* Work task:
Could each record be written out again exactly as it stands?

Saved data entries
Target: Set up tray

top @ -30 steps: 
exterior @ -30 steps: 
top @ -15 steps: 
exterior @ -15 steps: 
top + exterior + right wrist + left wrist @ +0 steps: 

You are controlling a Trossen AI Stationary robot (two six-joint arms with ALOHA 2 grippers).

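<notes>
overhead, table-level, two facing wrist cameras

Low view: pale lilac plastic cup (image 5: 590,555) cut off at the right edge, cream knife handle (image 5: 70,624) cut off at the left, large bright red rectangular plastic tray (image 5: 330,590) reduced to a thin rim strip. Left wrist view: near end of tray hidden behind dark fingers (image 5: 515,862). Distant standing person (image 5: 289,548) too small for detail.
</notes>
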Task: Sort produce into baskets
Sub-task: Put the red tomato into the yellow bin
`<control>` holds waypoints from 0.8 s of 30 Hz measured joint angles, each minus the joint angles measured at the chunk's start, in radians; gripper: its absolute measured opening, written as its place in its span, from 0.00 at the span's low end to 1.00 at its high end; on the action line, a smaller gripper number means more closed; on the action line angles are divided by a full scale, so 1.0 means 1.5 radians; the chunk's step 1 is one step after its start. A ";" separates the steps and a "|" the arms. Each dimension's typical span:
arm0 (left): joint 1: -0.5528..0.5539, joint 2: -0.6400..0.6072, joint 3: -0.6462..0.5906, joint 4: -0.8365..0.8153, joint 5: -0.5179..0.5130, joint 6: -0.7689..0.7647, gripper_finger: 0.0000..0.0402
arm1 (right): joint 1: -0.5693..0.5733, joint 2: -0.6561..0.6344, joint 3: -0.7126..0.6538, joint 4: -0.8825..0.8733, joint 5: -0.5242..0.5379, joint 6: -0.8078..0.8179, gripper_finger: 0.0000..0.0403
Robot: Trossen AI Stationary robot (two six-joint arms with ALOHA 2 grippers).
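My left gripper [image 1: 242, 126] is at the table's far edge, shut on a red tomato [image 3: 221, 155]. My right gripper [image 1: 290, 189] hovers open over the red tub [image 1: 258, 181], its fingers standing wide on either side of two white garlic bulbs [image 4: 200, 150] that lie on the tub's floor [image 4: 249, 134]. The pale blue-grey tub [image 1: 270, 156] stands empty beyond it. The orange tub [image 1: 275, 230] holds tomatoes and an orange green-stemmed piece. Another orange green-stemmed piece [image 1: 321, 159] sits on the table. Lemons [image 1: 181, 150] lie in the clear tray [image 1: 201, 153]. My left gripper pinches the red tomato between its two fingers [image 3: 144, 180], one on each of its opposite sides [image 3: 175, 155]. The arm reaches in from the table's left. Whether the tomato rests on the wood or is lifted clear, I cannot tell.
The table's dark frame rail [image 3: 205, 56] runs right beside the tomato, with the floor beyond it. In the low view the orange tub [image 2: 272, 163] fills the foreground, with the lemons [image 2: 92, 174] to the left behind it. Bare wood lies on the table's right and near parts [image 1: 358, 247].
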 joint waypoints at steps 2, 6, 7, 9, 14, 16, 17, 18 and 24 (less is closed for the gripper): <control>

* Expected answer:
Target: Set up tray

top @ -30 steps: 
exterior @ -30 steps: 
top @ -15 steps: 
exterior @ -15 steps: 
top + exterior + right wrist + left wrist @ +0 steps: 

You are controlling a Trossen AI Stationary robot (two six-joint arms with ALOHA 2 grippers).

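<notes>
overhead, table-level, two facing wrist cameras

Low view: pale lilac plastic cup (image 5: 590,555) cut off at the right edge, cream knife handle (image 5: 70,624) cut off at the left, large bright red rectangular plastic tray (image 5: 330,590) reduced to a thin rim strip. Left wrist view: near end of tray hidden behind dark fingers (image 5: 515,862). Distant standing person (image 5: 289,548) too small for detail.
</notes>
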Task: Sort produce into baskets
Sub-task: Put the red tomato into the yellow bin
`<control>` holds waypoints from 0.8 s of 30 Hz measured joint angles, each minus the joint angles measured at the chunk's start, in radians; gripper: its absolute measured opening, written as its place in its span, from 0.00 at the span's low end to 1.00 at its high end; on the action line, a smaller gripper number means more closed; on the action line angles are divided by a full scale, so 1.0 means 1.5 radians; the chunk's step 1 is one step after its start. A ";" separates the steps and a "|" the arms. Each dimension's typical span:
arm0 (left): joint 1: -0.5528..0.5539, joint 2: -0.6400..0.6072, joint 3: -0.6462..0.5906, joint 4: -0.8365..0.8153, joint 5: -0.5179..0.5130, joint 6: -0.7689..0.7647, gripper_finger: 0.0000..0.0402
arm1 (right): joint 1: -0.5693..0.5733, joint 2: -0.6561..0.6344, joint 3: -0.7126..0.6538, joint 4: -0.8825..0.8733, joint 5: -0.5242..0.5379, joint 6: -0.8078..0.8179, gripper_finger: 0.0000..0.0403
Robot: Trossen AI Stationary robot (two six-joint arms with ALOHA 2 grippers).
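My left gripper [image 1: 242, 126] is at the table's far edge, shut on a red tomato [image 3: 221, 155]. My right gripper [image 1: 290, 189] hovers open over the red tub [image 1: 258, 181], its fingers standing wide on either side of two white garlic bulbs [image 4: 200, 150] that lie on the tub's floor [image 4: 249, 134]. The pale blue-grey tub [image 1: 270, 156] stands empty beyond it. The orange tub [image 1: 275, 230] holds tomatoes and an orange green-stemmed piece. Another orange green-stemmed piece [image 1: 321, 159] sits on the table. Lemons [image 1: 181, 150] lie in the clear tray [image 1: 201, 153]. My left gripper pinches the red tomato between its two fingers [image 3: 144, 180], one on each of its opposite sides [image 3: 175, 155]. The arm reaches in from the table's left. Whether the tomato rests on the wood or is lifted clear, I cannot tell.
The table's dark frame rail [image 3: 205, 56] runs right beside the tomato, with the floor beyond it. In the low view the orange tub [image 2: 272, 163] fills the foreground, with the lemons [image 2: 92, 174] to the left behind it. Bare wood lies on the table's right and near parts [image 1: 358, 247].
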 joint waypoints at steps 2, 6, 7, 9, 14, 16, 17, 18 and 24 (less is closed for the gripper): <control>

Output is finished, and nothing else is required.